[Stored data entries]
######

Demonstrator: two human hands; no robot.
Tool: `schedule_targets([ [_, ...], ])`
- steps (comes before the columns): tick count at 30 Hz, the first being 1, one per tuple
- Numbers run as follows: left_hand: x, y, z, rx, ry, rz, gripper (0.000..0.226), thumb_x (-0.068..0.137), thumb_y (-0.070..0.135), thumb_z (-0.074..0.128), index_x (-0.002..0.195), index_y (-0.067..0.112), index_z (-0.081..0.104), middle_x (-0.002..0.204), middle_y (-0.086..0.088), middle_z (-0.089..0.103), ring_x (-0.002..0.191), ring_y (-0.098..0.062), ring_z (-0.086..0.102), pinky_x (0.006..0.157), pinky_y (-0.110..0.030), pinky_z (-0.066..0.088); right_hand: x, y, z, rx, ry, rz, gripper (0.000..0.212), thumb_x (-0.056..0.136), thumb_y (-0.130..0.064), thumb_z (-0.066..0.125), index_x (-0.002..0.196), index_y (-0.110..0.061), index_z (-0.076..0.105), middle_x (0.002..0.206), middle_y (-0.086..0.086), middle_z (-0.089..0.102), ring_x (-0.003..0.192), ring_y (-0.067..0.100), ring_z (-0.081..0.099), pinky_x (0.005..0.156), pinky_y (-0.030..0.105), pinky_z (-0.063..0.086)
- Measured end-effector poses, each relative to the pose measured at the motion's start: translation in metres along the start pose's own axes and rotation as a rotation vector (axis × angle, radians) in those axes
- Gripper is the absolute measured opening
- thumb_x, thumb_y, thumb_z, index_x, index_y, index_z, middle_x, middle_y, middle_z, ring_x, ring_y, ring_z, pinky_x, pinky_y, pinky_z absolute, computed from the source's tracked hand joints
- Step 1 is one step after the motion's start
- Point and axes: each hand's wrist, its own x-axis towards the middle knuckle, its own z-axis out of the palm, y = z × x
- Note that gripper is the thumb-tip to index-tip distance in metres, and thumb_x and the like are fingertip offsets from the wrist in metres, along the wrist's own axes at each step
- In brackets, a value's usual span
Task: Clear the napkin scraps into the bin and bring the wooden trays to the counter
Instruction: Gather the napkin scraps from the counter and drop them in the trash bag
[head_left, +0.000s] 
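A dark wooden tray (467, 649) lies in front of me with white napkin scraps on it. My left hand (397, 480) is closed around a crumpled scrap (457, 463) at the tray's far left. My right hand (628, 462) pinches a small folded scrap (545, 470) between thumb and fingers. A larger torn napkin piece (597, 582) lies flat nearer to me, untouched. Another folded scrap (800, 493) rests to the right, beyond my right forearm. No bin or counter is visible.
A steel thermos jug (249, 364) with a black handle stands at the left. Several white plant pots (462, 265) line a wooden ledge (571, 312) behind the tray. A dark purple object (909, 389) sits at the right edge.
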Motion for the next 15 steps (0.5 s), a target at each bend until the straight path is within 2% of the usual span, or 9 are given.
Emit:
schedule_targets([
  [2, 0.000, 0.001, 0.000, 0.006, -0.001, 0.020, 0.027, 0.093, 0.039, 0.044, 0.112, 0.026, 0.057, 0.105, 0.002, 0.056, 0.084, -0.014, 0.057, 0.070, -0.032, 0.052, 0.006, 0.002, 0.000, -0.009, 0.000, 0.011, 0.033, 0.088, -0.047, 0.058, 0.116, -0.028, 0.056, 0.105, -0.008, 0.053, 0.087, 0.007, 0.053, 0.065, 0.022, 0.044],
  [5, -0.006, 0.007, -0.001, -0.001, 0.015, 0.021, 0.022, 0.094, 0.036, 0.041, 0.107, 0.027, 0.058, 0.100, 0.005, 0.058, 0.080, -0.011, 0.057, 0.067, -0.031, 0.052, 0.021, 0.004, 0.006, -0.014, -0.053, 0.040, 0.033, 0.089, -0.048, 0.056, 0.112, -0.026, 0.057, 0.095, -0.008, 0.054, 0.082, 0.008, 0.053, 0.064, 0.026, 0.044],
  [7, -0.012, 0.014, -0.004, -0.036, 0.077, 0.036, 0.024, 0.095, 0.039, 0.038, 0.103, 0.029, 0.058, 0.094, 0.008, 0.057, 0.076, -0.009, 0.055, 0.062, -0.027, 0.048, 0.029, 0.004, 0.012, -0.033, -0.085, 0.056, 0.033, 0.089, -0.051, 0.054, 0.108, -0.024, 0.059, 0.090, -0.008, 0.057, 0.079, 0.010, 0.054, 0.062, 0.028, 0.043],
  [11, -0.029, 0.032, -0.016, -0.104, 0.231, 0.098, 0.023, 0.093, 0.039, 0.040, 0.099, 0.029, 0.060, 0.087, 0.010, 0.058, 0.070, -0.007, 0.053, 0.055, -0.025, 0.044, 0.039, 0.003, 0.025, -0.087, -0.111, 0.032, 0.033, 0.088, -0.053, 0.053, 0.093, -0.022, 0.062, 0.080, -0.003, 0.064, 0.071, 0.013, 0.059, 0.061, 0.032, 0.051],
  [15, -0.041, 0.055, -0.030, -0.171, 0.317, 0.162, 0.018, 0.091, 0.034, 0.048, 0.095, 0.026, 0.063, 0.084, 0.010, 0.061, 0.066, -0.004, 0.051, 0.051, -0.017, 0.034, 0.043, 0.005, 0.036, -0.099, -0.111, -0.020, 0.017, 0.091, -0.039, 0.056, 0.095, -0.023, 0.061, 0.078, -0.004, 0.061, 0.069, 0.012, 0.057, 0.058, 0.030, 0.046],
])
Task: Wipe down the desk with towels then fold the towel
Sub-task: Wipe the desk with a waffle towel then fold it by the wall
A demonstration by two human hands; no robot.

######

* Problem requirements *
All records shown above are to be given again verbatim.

* Answer *
Demonstrator: two human hands; no robot.
Tool: `schedule_targets([ [_, ...], ])`
- steps (comes before the columns): tick count at 30 Hz, the first being 1, one per tuple
- Numbers run as follows: left_hand: x, y, z, rx, ry, rz, gripper (0.000..0.226), thumb_x (-0.068..0.137), thumb_y (-0.070..0.135), thumb_z (-0.074..0.128), index_x (-0.002..0.195), index_y (-0.067..0.112), index_z (-0.081..0.104), middle_x (-0.002..0.204), middle_y (-0.086..0.088), middle_z (-0.089..0.103), ring_x (-0.002..0.191), ring_y (-0.098..0.062), ring_z (-0.086..0.102), pinky_x (0.006..0.157), pinky_y (-0.110..0.030), pinky_z (-0.066..0.088); right_hand: x, y, z, rx, ry, rz, gripper (0.000..0.212), thumb_x (-0.056..0.136), thumb_y (-0.130..0.064), thumb_z (-0.066..0.125), index_x (-0.002..0.196), index_y (-0.110..0.061), index_z (-0.076..0.105), middle_x (0.002..0.206), middle_y (-0.086..0.086), middle_z (-0.089..0.102), ring_x (-0.003..0.192), ring_y (-0.067..0.100), ring_z (-0.081..0.099), pinky_x (0.005..0.156), pinky_y (-0.030..0.105), pinky_z (-0.063..0.086)
- Measured end-effector poses, each relative to the pose measured at the motion's start: translation in metres along the start pose's own axes and rotation as a rotation vector (axis × angle, radians) in those axes
- Gripper is the absolute measured opening
- thumb_x, thumb_y, thumb_z, index_x, index_y, index_z, middle_x, middle_y, middle_z, ring_x, ring_y, ring_z, pinky_x, pinky_y, pinky_z absolute, computed from the source's tracked hand joints
- Step 1 is one step after the motion's start
- Point and axes: each hand's wrist, its own x-axis towards the middle knuckle, its own z-axis out of the palm, y = z × x
- Note that gripper is the thumb-tip to index-tip distance in metres, and thumb_x and the like are fingertip offsets from the wrist in metres, along the wrist's own axes at each step
- In brackets, a value's usual span
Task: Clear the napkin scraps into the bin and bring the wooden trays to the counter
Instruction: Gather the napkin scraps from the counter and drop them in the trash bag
[head_left, +0.000s] 
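A dark wooden tray (467, 649) lies in front of me with white napkin scraps on it. My left hand (397, 480) is closed around a crumpled scrap (457, 463) at the tray's far left. My right hand (628, 462) pinches a small folded scrap (545, 470) between thumb and fingers. A larger torn napkin piece (597, 582) lies flat nearer to me, untouched. Another folded scrap (800, 493) rests to the right, beyond my right forearm. No bin or counter is visible.
A steel thermos jug (249, 364) with a black handle stands at the left. Several white plant pots (462, 265) line a wooden ledge (571, 312) behind the tray. A dark purple object (909, 389) sits at the right edge.
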Motion for the next 15 steps (0.5 s), a target at each bend until the straight path is within 2% of the usual span, or 9 are given.
Emit:
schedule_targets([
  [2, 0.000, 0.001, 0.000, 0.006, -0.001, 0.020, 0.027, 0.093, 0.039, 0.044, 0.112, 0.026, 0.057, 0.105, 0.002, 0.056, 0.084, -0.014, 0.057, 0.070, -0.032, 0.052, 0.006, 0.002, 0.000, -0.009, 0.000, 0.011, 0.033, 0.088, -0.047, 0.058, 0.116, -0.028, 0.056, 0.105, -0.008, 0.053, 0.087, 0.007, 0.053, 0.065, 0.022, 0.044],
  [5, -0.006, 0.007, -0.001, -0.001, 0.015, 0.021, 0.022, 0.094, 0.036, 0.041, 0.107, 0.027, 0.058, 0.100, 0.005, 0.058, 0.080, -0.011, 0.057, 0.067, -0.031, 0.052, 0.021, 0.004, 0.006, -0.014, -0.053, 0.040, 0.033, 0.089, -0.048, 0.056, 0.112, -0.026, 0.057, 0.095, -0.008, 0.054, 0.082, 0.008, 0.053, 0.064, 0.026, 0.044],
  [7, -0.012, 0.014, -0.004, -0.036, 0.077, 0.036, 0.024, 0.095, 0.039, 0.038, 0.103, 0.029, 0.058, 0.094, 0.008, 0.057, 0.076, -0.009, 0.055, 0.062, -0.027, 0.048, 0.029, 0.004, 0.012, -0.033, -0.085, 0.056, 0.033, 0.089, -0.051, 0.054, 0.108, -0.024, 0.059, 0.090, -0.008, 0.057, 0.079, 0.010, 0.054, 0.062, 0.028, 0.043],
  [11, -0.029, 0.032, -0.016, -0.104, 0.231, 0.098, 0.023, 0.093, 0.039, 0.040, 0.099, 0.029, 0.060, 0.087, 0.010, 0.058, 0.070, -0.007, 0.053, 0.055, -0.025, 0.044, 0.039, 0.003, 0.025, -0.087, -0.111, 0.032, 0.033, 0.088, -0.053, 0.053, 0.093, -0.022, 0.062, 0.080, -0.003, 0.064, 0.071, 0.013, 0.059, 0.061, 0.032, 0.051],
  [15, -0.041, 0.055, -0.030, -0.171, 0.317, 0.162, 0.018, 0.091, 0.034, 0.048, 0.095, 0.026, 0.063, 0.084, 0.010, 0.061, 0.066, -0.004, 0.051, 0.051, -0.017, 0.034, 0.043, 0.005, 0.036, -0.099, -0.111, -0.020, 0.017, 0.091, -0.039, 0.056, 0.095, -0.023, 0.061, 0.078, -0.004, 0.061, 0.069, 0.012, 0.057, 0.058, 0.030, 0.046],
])
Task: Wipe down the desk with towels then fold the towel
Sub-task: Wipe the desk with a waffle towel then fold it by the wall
A demonstration by two human hands; no robot.

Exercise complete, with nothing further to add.